- Data block:

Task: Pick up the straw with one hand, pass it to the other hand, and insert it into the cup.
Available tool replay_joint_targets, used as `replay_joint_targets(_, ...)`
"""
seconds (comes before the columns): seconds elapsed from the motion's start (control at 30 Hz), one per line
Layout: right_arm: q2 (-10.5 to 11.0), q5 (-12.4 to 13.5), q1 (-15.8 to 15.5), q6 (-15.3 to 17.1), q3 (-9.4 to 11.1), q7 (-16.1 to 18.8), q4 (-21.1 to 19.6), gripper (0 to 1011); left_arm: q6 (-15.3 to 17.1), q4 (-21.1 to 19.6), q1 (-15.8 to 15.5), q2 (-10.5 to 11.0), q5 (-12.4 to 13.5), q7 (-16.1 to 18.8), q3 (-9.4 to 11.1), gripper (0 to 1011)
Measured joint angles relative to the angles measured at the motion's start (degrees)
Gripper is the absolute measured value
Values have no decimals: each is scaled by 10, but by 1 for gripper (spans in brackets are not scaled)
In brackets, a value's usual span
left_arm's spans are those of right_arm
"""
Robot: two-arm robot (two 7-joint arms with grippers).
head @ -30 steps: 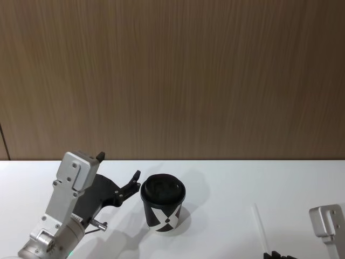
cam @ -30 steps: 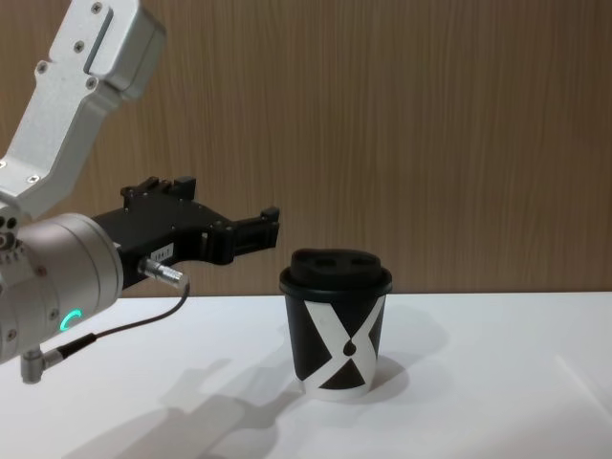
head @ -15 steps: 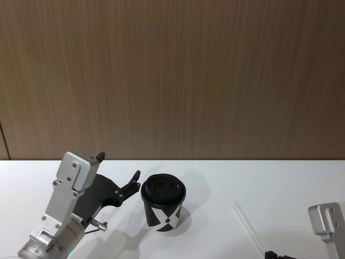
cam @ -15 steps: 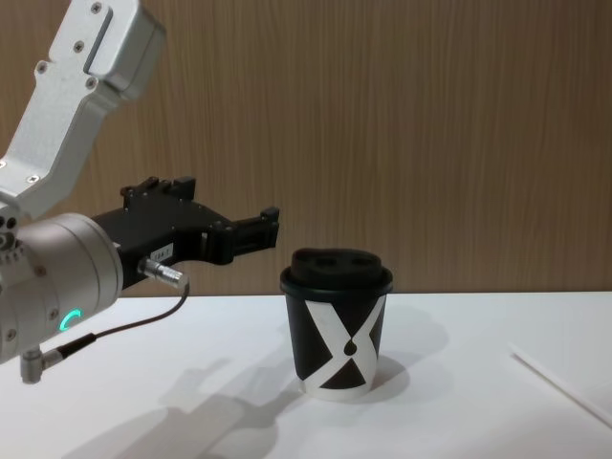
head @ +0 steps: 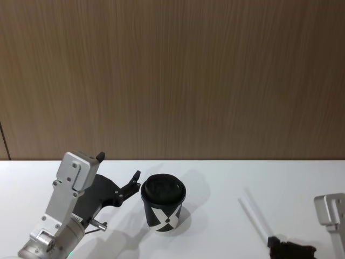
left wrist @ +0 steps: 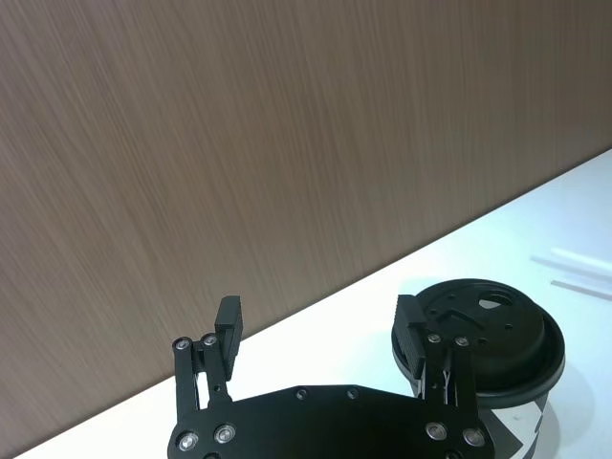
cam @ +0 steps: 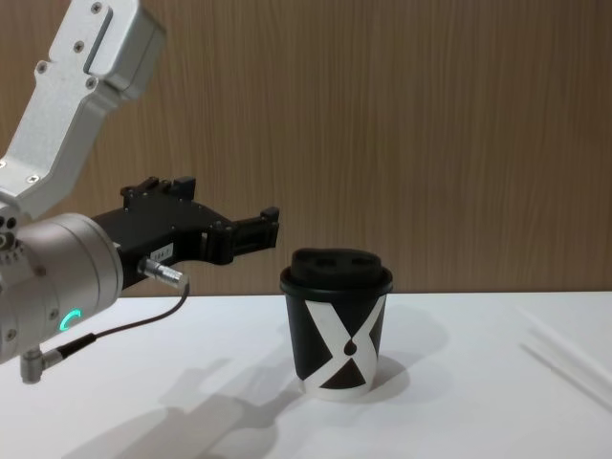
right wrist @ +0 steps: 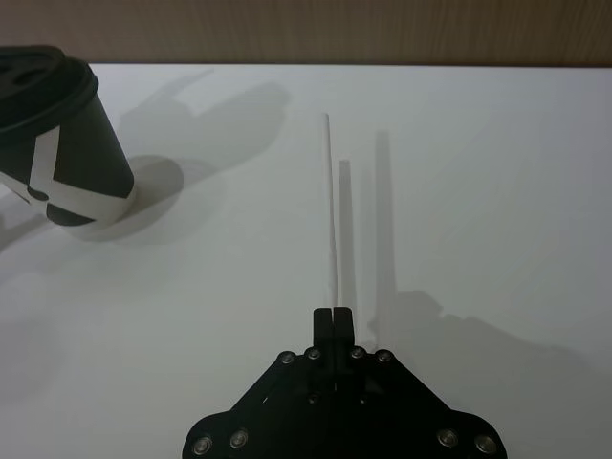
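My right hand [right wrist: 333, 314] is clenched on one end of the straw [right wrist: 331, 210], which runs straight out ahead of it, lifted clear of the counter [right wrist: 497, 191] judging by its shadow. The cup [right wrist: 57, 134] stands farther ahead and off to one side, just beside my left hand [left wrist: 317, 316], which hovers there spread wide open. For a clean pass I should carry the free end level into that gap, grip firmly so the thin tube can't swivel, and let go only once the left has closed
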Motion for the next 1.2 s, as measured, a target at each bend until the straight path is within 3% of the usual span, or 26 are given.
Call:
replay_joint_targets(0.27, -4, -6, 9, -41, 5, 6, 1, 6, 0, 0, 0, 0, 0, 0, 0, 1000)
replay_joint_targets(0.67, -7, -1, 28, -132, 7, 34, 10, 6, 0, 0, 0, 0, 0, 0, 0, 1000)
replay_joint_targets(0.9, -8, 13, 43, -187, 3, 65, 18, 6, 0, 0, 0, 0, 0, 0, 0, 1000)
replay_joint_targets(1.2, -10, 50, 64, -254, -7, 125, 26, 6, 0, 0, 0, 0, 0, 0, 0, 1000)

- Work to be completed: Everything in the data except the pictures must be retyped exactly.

- Response area:
Task: Pick up the straw with one hand, pass it to the other hand, and insert it into the cup.
Available tool replay_joint_targets, used as `replay_joint_targets(_, ...)`
"""
seconds (comes before the columns): seconds elapsed from the motion's start (control at 30 Hz), one per line
Layout: right_arm: q2 (-10.5 to 11.0), q5 (-12.4 to 13.5), q1 (-15.8 to 15.5), q6 (-15.3 to 17.1), q3 (-9.4 to 11.1), q7 (-16.1 to 18.8), q4 (-21.1 to 19.6), gripper (0 to 1011); left_arm: q6 (-15.3 to 17.1), q4 (-21.1 to 19.6), q1 (-15.8 to 15.5), q2 (-10.5 to 11.0), q5 (-12.4 to 13.5), q7 (-16.1 to 18.8), q3 (-9.4 to 11.1), gripper (0 to 1011)
Measured joint angles relative to the angles measured at the motion's start (degrees)
Gripper is the absolute measured value
Values have no decimals: each is scaled by 10, but by 1 for gripper (spans in brackets are not scaled)
In brackets, a value's usual span
left_arm's spans are those of right_arm
"""
Robot: two-arm robot (two 7-joint arms with grippers).
head @ -30 steps: 
cam @ -30 steps: 
head @ -15 steps: 
cam @ -15 steps: 
head @ +0 steps: 
left wrist @ +0 steps: 
cam @ +0 steps: 
right wrist @ +0 steps: 
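My right hand [right wrist: 333, 314] is clenched on one end of the straw [right wrist: 331, 210], which runs straight out ahead of it, lifted clear of the counter [right wrist: 497, 191] judging by its shadow. The cup [right wrist: 57, 134] stands farther ahead and off to one side, just beside my left hand [left wrist: 317, 316], which hovers there spread wide open. For a clean pass I should carry the free end level into that gap, grip firmly so the thin tube can't swivel, and let go only once the left has closed
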Motion for the next 1.2 s, as measured, a target at each bend until the straight path is within 3% of the usual span, or 26 are given.
Call:
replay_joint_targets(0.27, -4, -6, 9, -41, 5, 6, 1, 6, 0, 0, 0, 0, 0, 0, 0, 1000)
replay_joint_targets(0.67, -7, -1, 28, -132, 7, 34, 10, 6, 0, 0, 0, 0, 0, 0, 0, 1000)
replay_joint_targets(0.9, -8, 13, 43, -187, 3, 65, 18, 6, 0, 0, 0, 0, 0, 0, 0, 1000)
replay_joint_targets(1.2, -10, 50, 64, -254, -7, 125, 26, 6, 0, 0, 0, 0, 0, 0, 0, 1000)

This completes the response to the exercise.